■ Assignment ■
Nothing below is to be printed except the lines between the line holding "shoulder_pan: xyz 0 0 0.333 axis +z" and the line holding "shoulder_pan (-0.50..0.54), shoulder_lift", inclusive, each exactly as it appears.

■ Records for the task ■
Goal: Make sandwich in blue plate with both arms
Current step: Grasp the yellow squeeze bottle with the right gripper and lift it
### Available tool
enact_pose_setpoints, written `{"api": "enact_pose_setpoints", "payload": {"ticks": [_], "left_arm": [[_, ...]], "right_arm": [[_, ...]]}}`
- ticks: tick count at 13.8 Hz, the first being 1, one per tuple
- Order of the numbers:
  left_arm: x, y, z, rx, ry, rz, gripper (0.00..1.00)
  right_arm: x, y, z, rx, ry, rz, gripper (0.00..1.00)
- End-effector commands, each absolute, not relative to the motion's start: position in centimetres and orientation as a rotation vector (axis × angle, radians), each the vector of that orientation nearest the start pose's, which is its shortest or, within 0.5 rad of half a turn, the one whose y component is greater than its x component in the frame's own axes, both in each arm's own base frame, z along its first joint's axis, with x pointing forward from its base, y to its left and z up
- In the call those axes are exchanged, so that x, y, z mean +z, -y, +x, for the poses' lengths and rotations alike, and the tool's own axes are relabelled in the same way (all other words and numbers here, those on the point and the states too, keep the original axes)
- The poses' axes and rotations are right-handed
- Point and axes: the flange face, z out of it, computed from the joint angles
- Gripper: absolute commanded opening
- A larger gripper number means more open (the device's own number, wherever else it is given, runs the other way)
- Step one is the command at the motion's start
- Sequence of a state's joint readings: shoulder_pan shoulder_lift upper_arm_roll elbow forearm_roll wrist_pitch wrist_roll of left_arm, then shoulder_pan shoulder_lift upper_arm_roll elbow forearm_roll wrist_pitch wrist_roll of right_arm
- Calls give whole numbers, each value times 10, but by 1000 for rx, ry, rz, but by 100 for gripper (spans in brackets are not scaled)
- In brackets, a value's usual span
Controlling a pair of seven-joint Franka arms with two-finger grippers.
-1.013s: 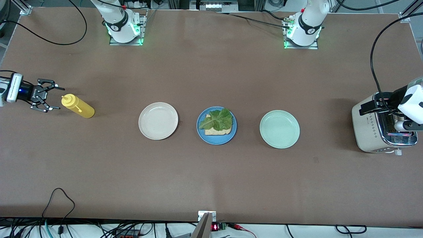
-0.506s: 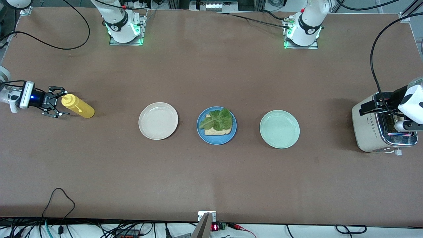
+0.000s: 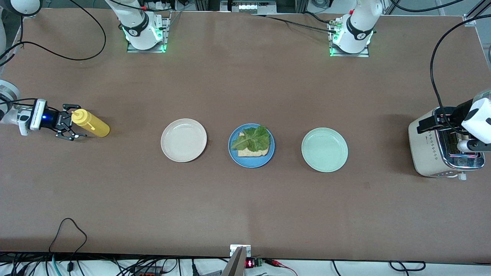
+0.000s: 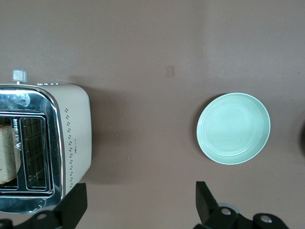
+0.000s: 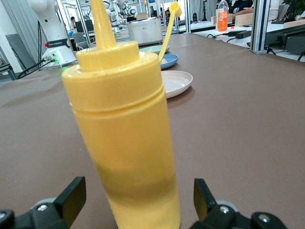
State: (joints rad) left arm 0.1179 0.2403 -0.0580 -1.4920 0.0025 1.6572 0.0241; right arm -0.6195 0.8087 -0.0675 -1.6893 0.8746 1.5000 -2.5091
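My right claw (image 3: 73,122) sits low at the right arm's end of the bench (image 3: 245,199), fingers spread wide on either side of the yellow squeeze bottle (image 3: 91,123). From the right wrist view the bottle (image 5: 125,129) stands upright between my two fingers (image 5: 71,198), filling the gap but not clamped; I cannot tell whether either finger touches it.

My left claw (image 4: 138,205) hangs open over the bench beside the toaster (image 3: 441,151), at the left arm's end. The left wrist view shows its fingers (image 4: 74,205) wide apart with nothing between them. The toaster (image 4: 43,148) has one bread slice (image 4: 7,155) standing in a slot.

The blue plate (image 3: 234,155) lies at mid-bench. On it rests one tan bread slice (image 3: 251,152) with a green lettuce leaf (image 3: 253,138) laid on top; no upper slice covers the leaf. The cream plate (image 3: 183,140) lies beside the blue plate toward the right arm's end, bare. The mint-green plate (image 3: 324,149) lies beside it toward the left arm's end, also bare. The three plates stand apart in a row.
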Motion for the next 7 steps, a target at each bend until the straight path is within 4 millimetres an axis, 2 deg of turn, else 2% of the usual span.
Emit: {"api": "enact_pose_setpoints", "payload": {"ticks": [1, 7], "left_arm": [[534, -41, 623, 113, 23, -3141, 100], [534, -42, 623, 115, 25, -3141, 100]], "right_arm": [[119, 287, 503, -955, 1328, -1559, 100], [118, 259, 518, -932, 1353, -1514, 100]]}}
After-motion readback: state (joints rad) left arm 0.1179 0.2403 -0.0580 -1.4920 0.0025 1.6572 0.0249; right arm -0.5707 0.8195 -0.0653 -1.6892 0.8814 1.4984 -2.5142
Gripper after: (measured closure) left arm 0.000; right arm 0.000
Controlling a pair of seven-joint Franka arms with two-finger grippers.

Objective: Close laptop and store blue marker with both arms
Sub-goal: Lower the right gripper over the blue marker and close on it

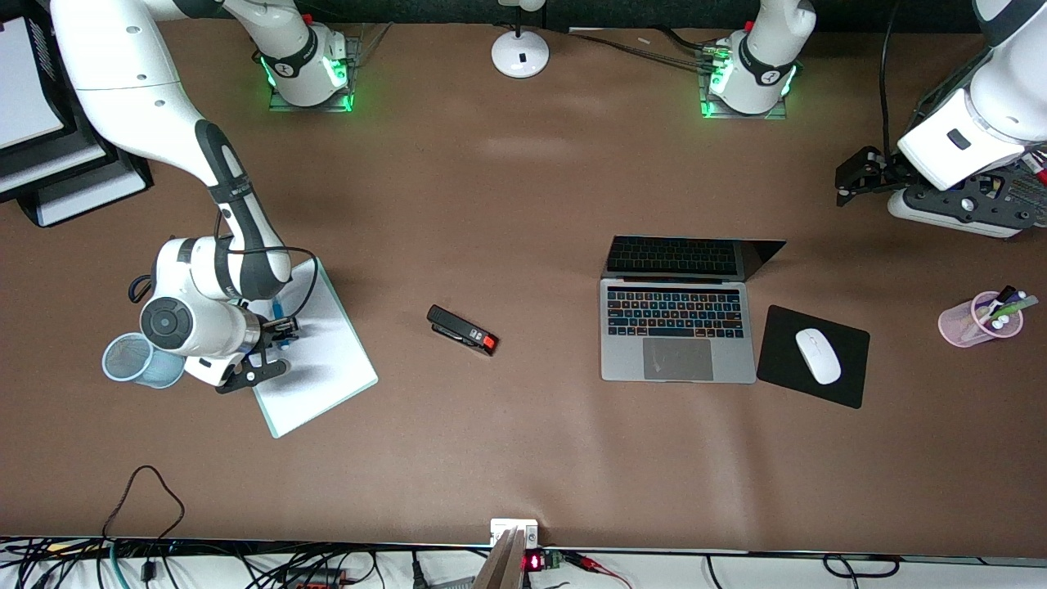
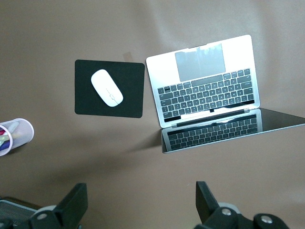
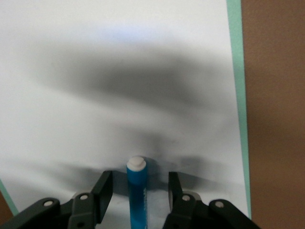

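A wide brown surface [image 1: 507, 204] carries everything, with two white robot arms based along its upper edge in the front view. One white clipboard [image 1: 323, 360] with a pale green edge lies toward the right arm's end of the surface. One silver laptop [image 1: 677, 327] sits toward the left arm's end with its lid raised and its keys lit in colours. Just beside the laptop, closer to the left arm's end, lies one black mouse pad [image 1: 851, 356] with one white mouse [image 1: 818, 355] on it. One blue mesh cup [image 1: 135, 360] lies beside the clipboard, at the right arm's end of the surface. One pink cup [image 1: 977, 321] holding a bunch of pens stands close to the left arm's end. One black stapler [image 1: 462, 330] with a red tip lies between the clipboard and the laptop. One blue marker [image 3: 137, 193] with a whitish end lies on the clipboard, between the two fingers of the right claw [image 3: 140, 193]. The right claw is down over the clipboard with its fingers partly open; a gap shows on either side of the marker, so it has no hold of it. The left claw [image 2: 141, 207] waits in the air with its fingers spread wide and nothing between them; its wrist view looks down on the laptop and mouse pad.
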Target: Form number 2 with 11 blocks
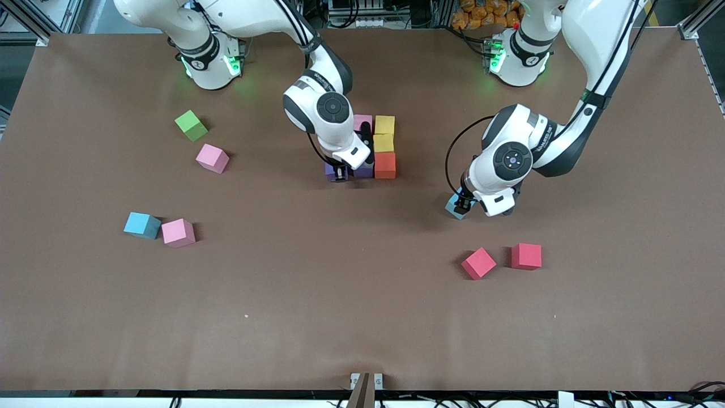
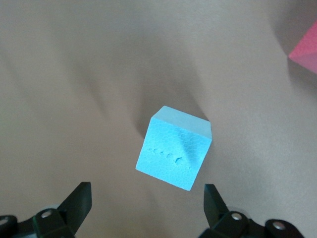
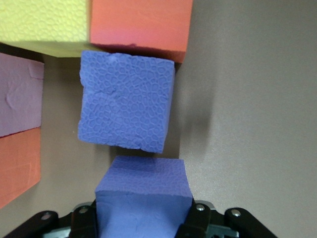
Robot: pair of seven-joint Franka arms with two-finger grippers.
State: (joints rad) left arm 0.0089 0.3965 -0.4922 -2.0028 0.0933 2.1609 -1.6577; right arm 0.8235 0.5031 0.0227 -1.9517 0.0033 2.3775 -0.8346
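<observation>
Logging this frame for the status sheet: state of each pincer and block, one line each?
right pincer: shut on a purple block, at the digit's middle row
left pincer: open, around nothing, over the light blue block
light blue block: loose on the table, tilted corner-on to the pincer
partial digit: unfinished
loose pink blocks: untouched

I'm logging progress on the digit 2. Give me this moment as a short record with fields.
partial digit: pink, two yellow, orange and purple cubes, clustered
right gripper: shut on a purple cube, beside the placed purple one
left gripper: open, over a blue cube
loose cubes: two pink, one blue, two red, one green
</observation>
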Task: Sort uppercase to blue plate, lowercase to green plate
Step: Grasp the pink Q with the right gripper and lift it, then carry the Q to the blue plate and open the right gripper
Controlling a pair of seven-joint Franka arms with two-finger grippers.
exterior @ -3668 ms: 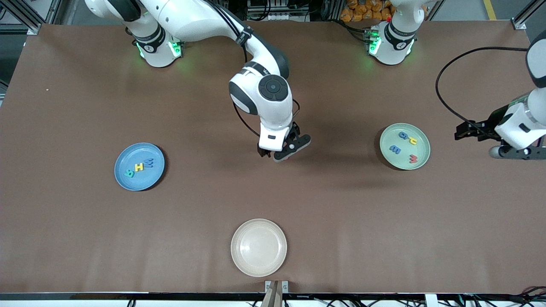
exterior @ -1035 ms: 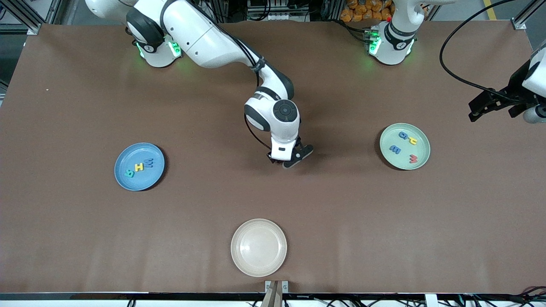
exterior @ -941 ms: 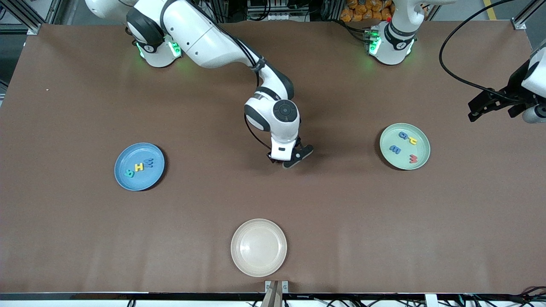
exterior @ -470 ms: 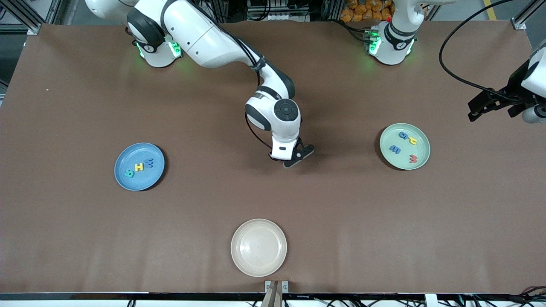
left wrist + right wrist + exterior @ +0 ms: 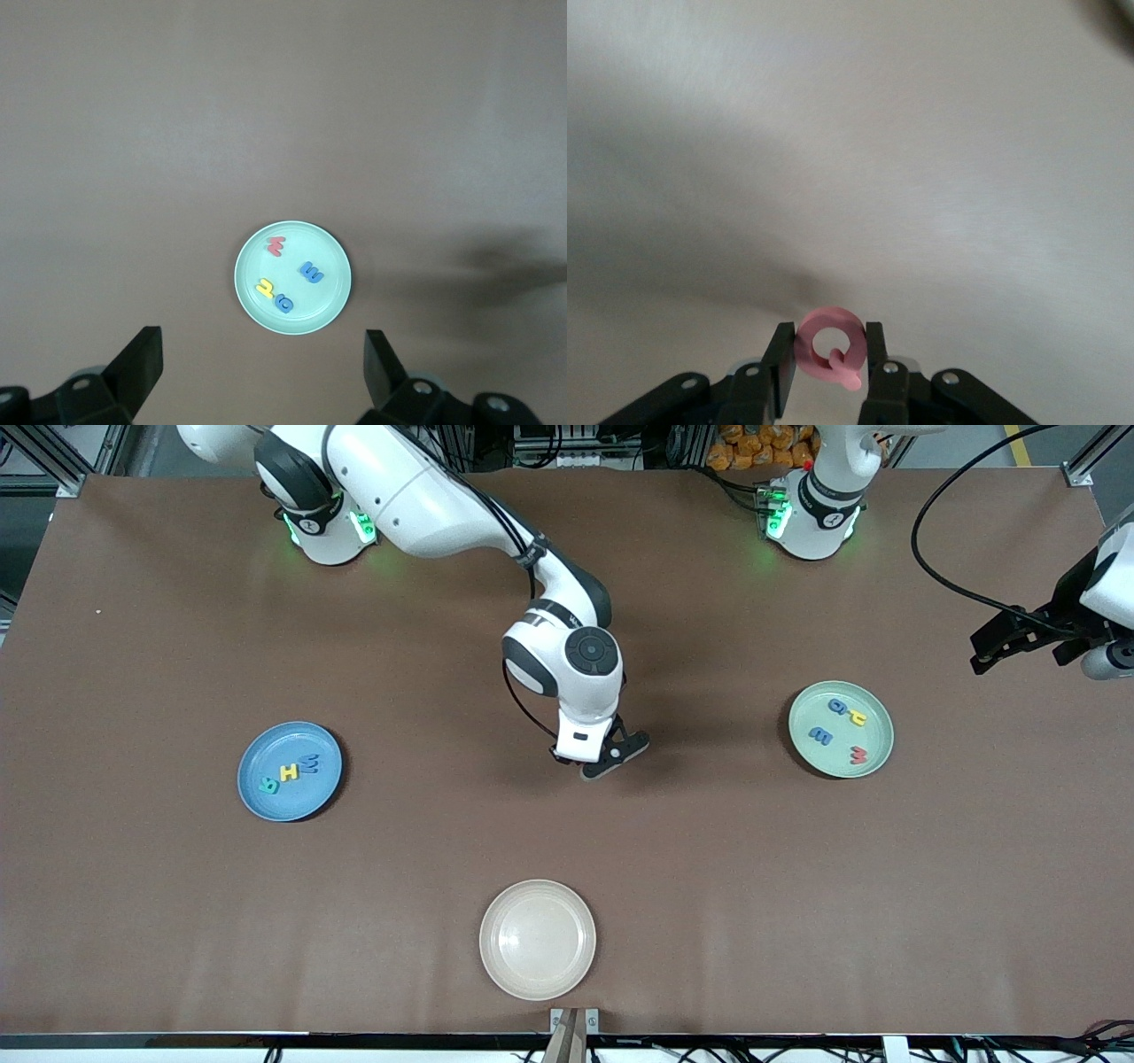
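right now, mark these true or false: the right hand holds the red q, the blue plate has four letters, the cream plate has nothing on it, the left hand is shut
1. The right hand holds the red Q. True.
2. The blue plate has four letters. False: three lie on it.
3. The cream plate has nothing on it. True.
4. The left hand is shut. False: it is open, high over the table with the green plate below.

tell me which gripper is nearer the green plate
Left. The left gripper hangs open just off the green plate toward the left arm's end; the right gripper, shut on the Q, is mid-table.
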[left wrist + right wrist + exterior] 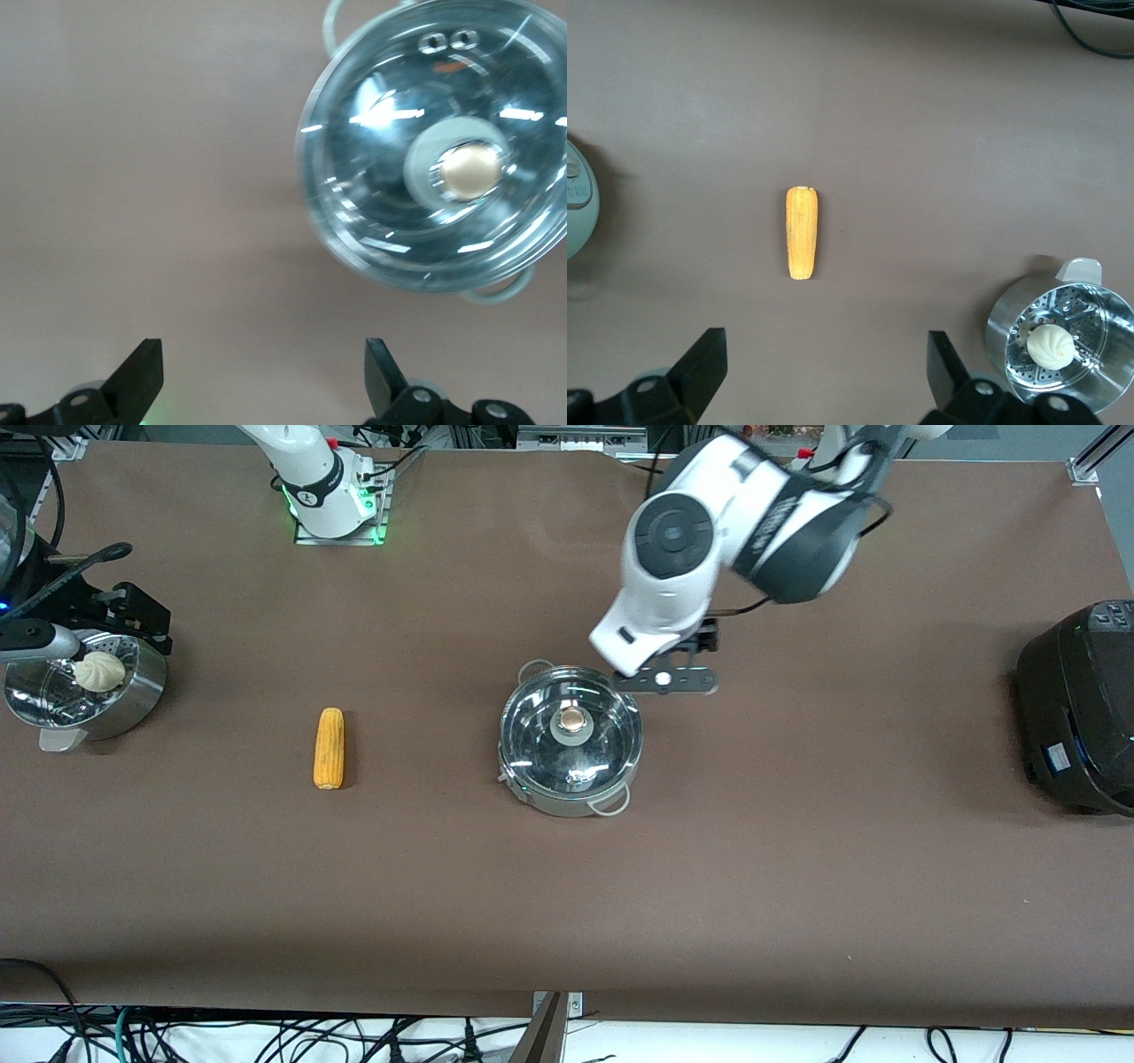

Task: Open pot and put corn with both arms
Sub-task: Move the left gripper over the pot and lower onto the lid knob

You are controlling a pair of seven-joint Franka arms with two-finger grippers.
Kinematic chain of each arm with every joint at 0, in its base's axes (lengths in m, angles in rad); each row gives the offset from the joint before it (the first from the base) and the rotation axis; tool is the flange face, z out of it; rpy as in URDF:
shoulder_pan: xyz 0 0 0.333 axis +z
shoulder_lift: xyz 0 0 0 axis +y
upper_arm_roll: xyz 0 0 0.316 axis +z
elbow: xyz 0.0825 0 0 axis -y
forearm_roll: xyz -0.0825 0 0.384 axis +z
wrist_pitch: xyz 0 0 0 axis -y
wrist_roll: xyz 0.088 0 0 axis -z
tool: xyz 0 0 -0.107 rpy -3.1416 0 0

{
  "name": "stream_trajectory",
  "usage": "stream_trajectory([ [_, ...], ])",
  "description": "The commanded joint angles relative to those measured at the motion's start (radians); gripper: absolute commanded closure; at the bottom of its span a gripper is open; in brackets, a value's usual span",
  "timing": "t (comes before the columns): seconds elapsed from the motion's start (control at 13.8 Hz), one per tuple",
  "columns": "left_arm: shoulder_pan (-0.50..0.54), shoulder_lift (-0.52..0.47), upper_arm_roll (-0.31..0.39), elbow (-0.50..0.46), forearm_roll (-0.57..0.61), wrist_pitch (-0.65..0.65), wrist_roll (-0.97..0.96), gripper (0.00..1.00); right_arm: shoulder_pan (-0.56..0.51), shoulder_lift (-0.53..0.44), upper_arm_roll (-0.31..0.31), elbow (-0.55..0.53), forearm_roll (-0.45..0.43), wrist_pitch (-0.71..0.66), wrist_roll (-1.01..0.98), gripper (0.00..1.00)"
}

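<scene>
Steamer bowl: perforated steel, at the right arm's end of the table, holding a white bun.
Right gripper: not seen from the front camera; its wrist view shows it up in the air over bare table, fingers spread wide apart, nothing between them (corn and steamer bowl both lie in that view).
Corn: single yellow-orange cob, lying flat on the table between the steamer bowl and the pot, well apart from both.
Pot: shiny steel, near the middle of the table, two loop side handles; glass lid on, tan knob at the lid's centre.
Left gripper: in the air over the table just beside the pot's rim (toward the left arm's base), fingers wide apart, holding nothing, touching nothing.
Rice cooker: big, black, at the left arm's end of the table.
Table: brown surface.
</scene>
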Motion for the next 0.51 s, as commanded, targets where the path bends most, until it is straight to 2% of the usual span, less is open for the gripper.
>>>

■ Result ■
shoulder_pan: xyz 0 0 0.333 axis +z
shoulder_lift: xyz 0 0 0 axis +y
upper_arm_roll: xyz 0 0 0.316 axis +z
elbow: xyz 0.0825 0 0 axis -y
forearm_roll: xyz -0.0825 0 0.384 axis +z
wrist_pitch: xyz 0 0 0 axis -y
wrist_roll: xyz 0.088 0 0 axis -z
tool: xyz 0 0 -0.107 rpy -3.1416 0 0

{
  "name": "stream_trajectory",
  "usage": "stream_trajectory([ [_, ...], ])",
  "description": "The commanded joint angles relative to those measured at the motion's start (radians); gripper: absolute commanded closure; at the bottom of its span a gripper is open; in brackets, a value's usual span",
  "timing": "t (comes before the columns): seconds elapsed from the motion's start (control at 13.8 Hz), one per tuple",
  "columns": "left_arm: shoulder_pan (-0.50..0.54), shoulder_lift (-0.52..0.47), upper_arm_roll (-0.31..0.39), elbow (-0.50..0.46), forearm_roll (-0.57..0.61), wrist_pitch (-0.65..0.65), wrist_roll (-0.97..0.96), gripper (0.00..1.00); right_arm: shoulder_pan (-0.56..0.51), shoulder_lift (-0.53..0.44), upper_arm_roll (-0.31..0.31), elbow (-0.55..0.53), forearm_roll (-0.45..0.43), wrist_pitch (-0.71..0.66), wrist_roll (-1.01..0.98), gripper (0.00..1.00)"

None of the exercise remains to be done.